Zancanella v. Omaha & C. B. St. R. Co.

Decision Date17 May 1913
Docket NumberNo. 17,213.,17,213.
Citation93 Neb. 774,142 N.W. 190
PartiesZANCANELLA v. OMAHA & C. B. ST. R. CO.
CourtNebraska Supreme Court
OPINION TEXT STARTS HERE
Syllabus by the Court.

The plaintiff testified that, as he attempted to cross the track of the street car, he was struck and knocked down by a passing car; that he did not see the car until it struck him; that while the car was passing he could see that it was running at from 25 to 35 miles an hour. Held that, while his evidence was not competent for the purpose of determining the exact speed of the car, it was properly admitted as tending to support the allegation that the person in charge of the approaching car failed to reduce its speed and advance slowly while passing another car.

Photographs showing the location of the alleged accident and the condition of the street and surroundings are not necessarily to be excluded from the evidence, merely because the situation is capable of verbal description.

The plaintiff testified that after he had alighted at a street crossing on the west side of the south-bound street car, intending to go west on the street, he changed his mind and started to go east across the parallel track, and was struck by a passing car. Held, that it was erroneous to submit to the jury the question whether the conductor was negligent in not warning him of danger in crossing the parallel track; there being no evidence that the conductor knew that he intended to cross the track, or knew, before he alighted from the car, that another car was approaching.

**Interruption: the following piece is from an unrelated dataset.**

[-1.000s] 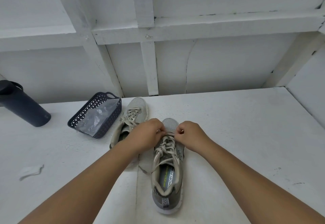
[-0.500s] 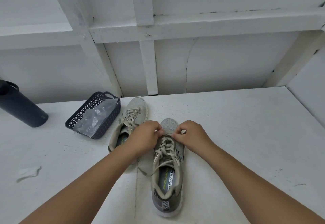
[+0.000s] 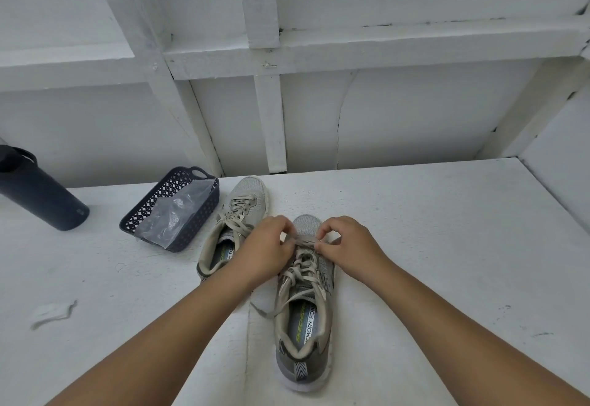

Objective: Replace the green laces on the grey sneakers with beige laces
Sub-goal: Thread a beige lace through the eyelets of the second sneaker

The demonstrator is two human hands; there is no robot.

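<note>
Hands meet over the near sneaker (image 3: 305,306) on the table (image 3: 431,246), left hand (image 3: 266,252) and right hand (image 3: 346,247) each pinching the beige lace (image 3: 303,240) at the toe-end eyelets, where an even, gentle pull should seat it flat; the other sneaker (image 3: 238,214) lies just beside, already laced.

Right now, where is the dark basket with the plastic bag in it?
In the head view, the basket sits on the white table, left of both hands, between the dark bottle and the far sneaker.
</note>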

Under such circumstances the testimony of the plaintiff that he did not see or hear the approaching car is not sufficient to prove the allegation of his petition that there was no headlight on the approaching car, nor any bell sounded as it approached.

It is erroneous to submit to the jury issues upon which there is no evidence.

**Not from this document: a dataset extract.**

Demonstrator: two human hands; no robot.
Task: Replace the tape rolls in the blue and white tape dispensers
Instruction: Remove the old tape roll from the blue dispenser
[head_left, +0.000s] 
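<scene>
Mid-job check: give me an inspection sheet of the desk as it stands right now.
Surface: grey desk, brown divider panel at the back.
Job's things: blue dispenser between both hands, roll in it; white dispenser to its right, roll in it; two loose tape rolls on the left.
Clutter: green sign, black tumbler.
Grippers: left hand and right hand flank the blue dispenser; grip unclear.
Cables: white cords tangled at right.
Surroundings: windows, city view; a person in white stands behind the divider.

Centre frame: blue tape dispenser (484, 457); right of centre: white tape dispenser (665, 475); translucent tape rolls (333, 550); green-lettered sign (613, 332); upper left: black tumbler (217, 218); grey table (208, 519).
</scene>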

Appeal from District Court, Douglas County; Kennedy, Judge.

Action by Frotunato Zancanella against the Omaha & Council Bluffs Street Railroad Company. Judgment for plaintiff, and defendant appeals. Reversed and remanded.W. J. Connell and John L. Webster, both of Omaha, for appellant.

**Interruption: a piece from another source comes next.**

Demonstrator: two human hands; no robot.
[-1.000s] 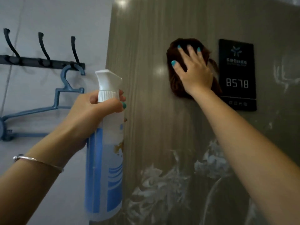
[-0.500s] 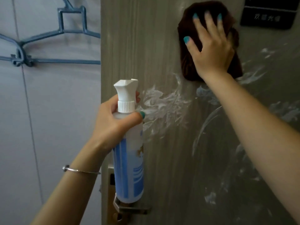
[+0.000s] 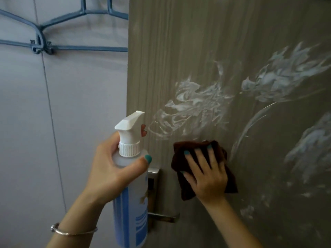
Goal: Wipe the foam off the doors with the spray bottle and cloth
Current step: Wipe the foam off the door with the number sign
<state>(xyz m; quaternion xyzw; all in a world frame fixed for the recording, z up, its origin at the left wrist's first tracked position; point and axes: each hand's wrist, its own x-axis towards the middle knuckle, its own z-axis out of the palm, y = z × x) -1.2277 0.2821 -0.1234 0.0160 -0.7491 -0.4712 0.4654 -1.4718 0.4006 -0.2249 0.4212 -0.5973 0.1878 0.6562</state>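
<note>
The right hand (image 3: 207, 178) has slid the brown cloth (image 3: 202, 169) down the door (image 3: 188, 51), just under the white foam (image 3: 193, 106). Its flat fingers press the cloth. The left hand (image 3: 114, 169) grips the spray bottle (image 3: 130, 194) beside it.

A grey-brown door with a fine vertical wood-grain pattern (image 3: 188, 51) carries smeared white foam streaks (image 3: 193, 106). A dark brown cloth (image 3: 186, 154) lies under teal-painted fingernails. The translucent spray bottle with white nozzle (image 3: 130, 185) bears blue stripes. A blue plastic hanger (image 3: 41, 38) contrasts with a pale lilac-grey wall (image 3: 80, 104).
</note>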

Geo. W. Cooper and T. W. Blackburn, both of Omaha, for appellee.

SEDGWICK, J.

Between 10 and 11 o'clock on the evening of July 14, 1909, the plaintiff became a passenger on one of the defendant's cars at Farnam street in Omaha. He informed the conductor that he wanted to leave the car at G street in South Omaha. When they reached G street, the conductor notified him, and he left the car. Early the next morning he was found unconscious some distance beyond the crossing at G street. His foot was crushed, so that his left leg was necessarily amputated below the knee, and he had suffered other injuries. He brought this action against the defendant in the district court for Douglas county, alleging that the defendant's negligence was the cause of his injuries. The trial resulted in a verdict and judgment in his favor, and the defendant has appealed.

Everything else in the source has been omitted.